Hope this helps. And NyGoatMom was spot on too.


----------



## ThreeHavens (Oct 20, 2011)

Mo Milk, and Milkmaid are both used. One is from Fias Co Farm, and one is from Fir Meadow.


----------



## ciwheeles (Apr 5, 2013)

Oo very helpful! Thank you!! 

I feed Chaffhay (forgive me if I spelled it wrong  ) along with straight Timothy grass hay. I'm trying to get the nursing girls to eat 2 pounds a day of Chaffhay. 

I don't have oats in the diet yet, but I'm switching feeds and the new one will have whole oats and barley. 

I already have raspberry leaves for my girls that are due. I have some to spare so I could try mixing it in and get the other herbs. 

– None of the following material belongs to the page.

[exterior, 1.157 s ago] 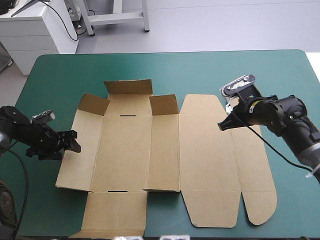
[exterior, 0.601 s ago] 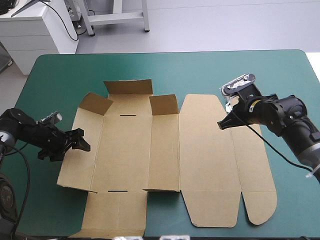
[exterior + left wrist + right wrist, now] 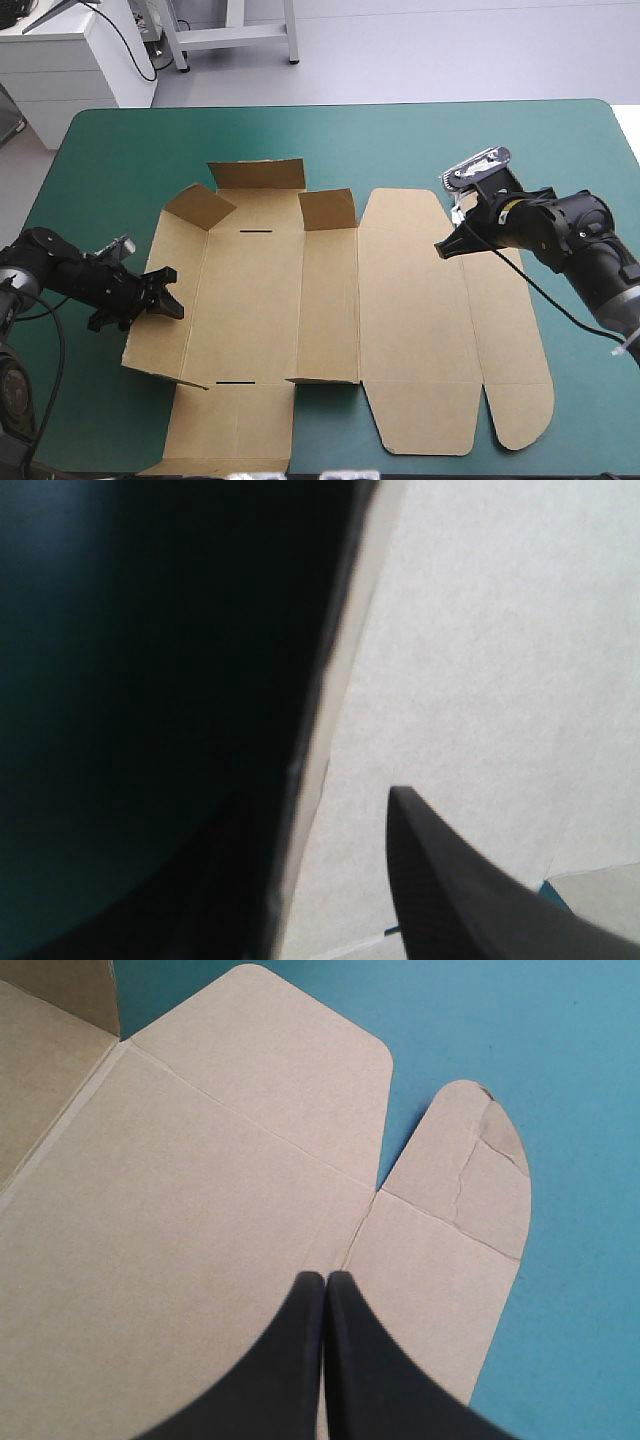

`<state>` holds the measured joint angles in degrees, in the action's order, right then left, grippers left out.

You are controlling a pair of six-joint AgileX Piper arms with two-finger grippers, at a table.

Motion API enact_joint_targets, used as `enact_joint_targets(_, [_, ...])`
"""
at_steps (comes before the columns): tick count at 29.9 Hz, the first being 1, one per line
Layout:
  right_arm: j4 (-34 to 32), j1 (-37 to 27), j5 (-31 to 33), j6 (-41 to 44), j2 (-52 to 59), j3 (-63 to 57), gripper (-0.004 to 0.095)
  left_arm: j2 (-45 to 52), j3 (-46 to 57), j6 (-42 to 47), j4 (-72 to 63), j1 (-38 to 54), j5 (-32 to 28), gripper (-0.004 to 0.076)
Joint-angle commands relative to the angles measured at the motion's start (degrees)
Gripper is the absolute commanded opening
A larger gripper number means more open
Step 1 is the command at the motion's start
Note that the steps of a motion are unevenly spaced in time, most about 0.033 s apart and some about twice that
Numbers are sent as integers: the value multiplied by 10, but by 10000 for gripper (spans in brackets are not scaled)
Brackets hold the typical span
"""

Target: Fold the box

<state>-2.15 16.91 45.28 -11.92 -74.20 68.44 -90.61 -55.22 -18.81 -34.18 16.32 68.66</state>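
The brown box (image 3: 330, 300) lies spread out on the teal-green cover (image 3: 400, 140), with three short flaps standing along its far left part. My left gripper (image 3: 170, 293) is open at the box's left edge, and the left panel (image 3: 165, 300) tilts up over it. In the left wrist view one black finger (image 3: 470, 900) lies over the pale board (image 3: 500, 630), while the other finger is hidden in shadow. My right gripper (image 3: 441, 250) is shut, its tip on the flat lid panel. In the right wrist view its gripper (image 3: 326, 1280) rests on the board (image 3: 180, 1240) near a rounded tab (image 3: 470, 1170).
The box's near left flap (image 3: 230, 440) reaches the table's near edge. Bare teal-green cover runs along the far side and to the right of the lid (image 3: 560, 1080).
My left gripper has slid right, in under the box's left edge. The left panel and its far corner flap have tipped up. The right arm has stayed put.
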Motion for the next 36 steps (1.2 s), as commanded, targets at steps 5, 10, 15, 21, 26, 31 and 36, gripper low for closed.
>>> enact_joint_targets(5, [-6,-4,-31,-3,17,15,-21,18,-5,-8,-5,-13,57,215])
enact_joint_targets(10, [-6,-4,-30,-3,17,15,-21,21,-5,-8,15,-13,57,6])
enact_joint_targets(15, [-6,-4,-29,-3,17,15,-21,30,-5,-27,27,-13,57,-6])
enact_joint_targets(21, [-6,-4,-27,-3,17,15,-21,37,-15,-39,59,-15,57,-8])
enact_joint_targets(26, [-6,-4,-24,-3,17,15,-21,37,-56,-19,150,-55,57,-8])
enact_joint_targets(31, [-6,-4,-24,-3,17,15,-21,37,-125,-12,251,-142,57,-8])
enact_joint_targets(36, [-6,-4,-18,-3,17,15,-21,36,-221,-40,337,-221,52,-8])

Sent from my iPhone using Goat Forum


----------



## GroundGoats (Sep 17, 2013)

Most of the herbs can easily be grown. 
I put in an herb garden last season for goats since my favorite doe has rotten production since she was just used to put kids on the ground then dried off every time. Anyway, the cows at it first. Funny thing, there were plants for fertility in there and the cows didn't get bred in the spring, but in the fall.

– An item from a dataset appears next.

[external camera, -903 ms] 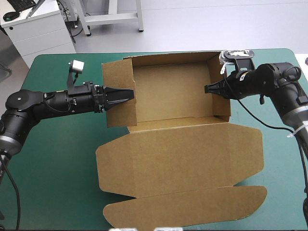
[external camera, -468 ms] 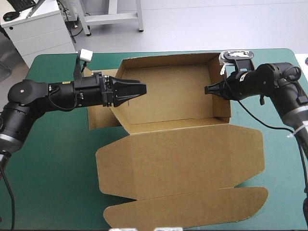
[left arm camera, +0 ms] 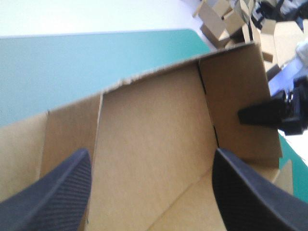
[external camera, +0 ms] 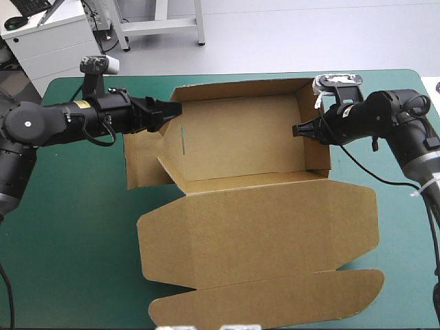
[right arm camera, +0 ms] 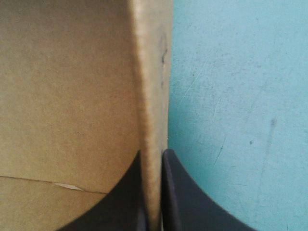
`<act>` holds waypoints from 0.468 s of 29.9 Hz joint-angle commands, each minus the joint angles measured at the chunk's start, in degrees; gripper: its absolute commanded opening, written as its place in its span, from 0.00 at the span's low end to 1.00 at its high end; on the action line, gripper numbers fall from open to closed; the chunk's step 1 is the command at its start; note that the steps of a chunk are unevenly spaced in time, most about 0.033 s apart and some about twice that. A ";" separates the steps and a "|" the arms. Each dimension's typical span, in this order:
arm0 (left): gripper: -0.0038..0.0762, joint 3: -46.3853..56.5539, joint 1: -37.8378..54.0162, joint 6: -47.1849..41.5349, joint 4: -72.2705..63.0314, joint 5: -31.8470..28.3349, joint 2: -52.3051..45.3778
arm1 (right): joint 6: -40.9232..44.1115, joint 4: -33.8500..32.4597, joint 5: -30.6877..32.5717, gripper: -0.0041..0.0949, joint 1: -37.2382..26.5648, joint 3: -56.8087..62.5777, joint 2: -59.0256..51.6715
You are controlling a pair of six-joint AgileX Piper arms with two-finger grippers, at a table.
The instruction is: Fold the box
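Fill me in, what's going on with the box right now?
Both arms are working on the brown box, which sits partly built on the teal-green table cover. The right gripper is shut on the raised right wall, pinching its top edge. The left gripper is open at the box's far left corner and grips nothing. The left wall leans and is not tucked. The lid lies flat toward the near edge.

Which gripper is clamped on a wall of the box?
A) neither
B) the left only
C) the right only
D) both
C: the right gripper pinches the right wall of the box between nearly shut fingers, while the left gripper has its fingers wide apart, holding nothing.
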 commanded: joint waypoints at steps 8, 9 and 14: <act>0.63 -8.29 7.58 -18.24 19.24 -10.05 -0.62 | -0.63 1.74 -0.31 0.03 0.10 -2.06 -2.70; 0.63 -8.29 9.60 -18.35 19.75 -8.93 -0.28 | -0.63 1.95 -0.31 0.03 0.10 -2.06 -2.85; 0.58 -8.29 20.69 -20.09 18.40 -3.67 1.52 | -0.63 2.06 -1.27 0.03 0.10 -2.06 -5.82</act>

When they ate my goat garden. :|

Anyway, if you have trouble finding anything let me know. I might be able to point you in the right direction.


----------



## Goat_in_Himmel (Jun 24, 2013)

I have a herbal for people which suggests chamomile, dandelion, lungwort, mint, nettle, raspberry, red clover, and twinflower as galactagogues. Now, some of these seem to follow the doctrine of signatures if you have faith in that, whereas others might have better substantiated claims. In any case, from observing my own goats browsing, chamomile, dandelion, raspberry, and red clover are certainly palatable to them, and the rest of that list don't grow in my yard. Dandelion and nettle are chock-full of vitamins and minerals, and many herbs that list can be bought if they won't grow in your yard, or if you need 'em now and you can't see anything outdoors but snow. Alfalfa is supposed to be good for milk production, too.


----------